2. How does self-service analytics improve decision-making for insurers?
Self-service analytics empowers business users, underwriters and operational leaders to access trusted data insights without heavy reliance on centralized IT teams. This accelerates reporting, improves operational responsiveness and enables faster data-driven decisions across claims, underwriting and customer operations. WNS combines insurance domain expertise with AI-powered analytics frameworks to help insurers build scalable self-service intelligence ecosystems.
3. What operational challenges can enterprise data lake transformation solve for insurance companies?
Enterprise data lake transformation helps insurers address challenges such as siloed data systems, inconsistent reporting, delayed analytics delivery and limited enterprise-wide visibility into operational performance. Centralized data ecosystems improve governance, enable advanced analytics adoption and create a trusted foundation for AI and predictive modeling initiatives. WNS enables insurers to transition from fragmented legacy environments to integrated and insight-driven enterprise data platforms.
4. How do AI and advanced analytics enhance insurance data modernization initiatives?

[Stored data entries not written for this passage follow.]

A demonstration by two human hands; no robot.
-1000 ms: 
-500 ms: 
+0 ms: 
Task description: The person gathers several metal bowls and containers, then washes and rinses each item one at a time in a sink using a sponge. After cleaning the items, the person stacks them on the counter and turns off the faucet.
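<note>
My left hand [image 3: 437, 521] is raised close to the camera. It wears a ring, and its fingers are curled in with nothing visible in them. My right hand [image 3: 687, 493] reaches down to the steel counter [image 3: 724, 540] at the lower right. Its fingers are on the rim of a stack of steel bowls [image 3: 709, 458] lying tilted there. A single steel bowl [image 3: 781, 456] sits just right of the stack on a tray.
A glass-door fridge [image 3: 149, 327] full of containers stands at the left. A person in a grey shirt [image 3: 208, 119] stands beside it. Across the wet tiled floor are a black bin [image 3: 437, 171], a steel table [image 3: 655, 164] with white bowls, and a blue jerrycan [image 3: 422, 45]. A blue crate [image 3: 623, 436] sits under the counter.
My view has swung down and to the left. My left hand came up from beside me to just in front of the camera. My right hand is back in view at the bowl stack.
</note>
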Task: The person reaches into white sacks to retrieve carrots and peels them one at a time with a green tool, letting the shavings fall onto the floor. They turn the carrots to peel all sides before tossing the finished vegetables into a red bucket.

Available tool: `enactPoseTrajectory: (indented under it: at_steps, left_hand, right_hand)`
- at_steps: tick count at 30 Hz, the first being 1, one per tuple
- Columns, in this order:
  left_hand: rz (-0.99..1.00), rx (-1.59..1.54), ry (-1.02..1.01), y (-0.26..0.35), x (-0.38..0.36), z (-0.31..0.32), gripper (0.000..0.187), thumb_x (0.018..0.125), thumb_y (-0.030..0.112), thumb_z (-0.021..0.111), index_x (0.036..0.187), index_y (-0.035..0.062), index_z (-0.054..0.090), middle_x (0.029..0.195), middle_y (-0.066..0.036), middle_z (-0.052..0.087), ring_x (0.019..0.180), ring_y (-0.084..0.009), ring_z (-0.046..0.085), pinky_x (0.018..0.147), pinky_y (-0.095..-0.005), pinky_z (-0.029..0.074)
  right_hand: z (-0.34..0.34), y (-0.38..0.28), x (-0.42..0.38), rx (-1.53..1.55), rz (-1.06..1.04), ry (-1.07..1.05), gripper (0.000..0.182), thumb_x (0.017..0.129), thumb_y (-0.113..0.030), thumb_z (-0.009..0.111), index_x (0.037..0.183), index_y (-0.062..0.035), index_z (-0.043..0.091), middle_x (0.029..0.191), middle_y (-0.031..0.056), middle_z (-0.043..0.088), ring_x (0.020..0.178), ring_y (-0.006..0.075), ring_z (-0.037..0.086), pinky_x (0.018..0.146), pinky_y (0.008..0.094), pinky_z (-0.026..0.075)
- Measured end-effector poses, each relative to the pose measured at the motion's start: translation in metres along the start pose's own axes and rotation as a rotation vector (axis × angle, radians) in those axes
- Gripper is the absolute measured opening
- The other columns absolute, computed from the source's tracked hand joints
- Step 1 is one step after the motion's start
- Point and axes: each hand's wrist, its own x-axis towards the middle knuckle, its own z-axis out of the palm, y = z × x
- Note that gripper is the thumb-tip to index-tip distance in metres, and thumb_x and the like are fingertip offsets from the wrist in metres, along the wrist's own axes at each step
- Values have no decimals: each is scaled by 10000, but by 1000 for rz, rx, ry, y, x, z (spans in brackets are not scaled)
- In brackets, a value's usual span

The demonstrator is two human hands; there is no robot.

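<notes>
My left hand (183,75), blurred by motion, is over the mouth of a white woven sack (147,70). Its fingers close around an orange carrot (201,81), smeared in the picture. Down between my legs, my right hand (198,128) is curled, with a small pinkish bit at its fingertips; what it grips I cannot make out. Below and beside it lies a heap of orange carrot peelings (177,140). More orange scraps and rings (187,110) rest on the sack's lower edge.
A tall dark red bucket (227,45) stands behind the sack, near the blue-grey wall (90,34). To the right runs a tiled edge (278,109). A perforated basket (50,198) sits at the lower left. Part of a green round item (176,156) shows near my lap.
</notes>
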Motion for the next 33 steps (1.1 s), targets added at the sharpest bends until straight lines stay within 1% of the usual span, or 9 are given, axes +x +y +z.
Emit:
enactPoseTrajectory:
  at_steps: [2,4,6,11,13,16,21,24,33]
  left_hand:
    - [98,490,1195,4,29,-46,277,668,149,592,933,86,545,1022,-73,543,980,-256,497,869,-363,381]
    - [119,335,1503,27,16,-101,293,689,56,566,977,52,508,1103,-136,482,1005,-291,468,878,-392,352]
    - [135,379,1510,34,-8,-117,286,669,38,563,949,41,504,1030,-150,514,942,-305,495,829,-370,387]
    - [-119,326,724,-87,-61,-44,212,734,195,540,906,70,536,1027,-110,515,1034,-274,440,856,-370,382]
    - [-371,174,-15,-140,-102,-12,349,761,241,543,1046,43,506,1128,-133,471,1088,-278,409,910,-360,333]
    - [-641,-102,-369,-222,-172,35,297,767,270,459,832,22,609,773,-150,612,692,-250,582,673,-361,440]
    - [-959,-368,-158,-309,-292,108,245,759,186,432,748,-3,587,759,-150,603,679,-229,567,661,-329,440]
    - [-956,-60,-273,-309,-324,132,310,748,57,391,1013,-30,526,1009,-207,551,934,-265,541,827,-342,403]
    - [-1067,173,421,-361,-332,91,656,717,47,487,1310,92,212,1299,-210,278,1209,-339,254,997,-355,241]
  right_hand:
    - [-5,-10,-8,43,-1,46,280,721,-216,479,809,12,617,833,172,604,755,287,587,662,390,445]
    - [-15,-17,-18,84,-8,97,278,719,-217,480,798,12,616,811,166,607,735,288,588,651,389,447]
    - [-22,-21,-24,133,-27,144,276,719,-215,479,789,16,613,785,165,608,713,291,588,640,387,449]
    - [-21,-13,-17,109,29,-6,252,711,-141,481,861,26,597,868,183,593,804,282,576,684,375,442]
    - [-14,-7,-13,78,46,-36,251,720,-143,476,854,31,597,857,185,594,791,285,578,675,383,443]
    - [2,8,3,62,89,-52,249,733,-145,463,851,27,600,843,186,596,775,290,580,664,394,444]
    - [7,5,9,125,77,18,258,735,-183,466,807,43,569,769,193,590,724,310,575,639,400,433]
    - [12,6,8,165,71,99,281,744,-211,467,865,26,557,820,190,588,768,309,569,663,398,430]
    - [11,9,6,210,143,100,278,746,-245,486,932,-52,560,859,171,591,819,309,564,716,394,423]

AI and advanced analytics improve insurance data modernization by enabling predictive risk modeling, automated data quality management and intelligent workflow orchestration across enterprise operations. Cloud-native analytics ecosystems also improve scalability, accelerate reporting cycles and support proactive decision intelligence for insurers. WNS helps insurance enterprises operationalize AI-powered analytics and data governance frameworks that improve business agility and strategic planning capabilities.
5. Why should insurers partner with WNS for enterprise analytics and data transformation?
WNS combines deep insurance domain expertise with advanced AI, analytics, cloud modernization and intelligent data governance capabilities to help insurers modernize enterprise-wide analytics ecosystems at scale. From enterprise data lakes and self-service BI frameworks to predictive analytics and AI-driven operational intelligence, WNS enables insurers to improve governance, accelerate decision-making and build future-ready data ecosystems in an increasingly digital insurance market.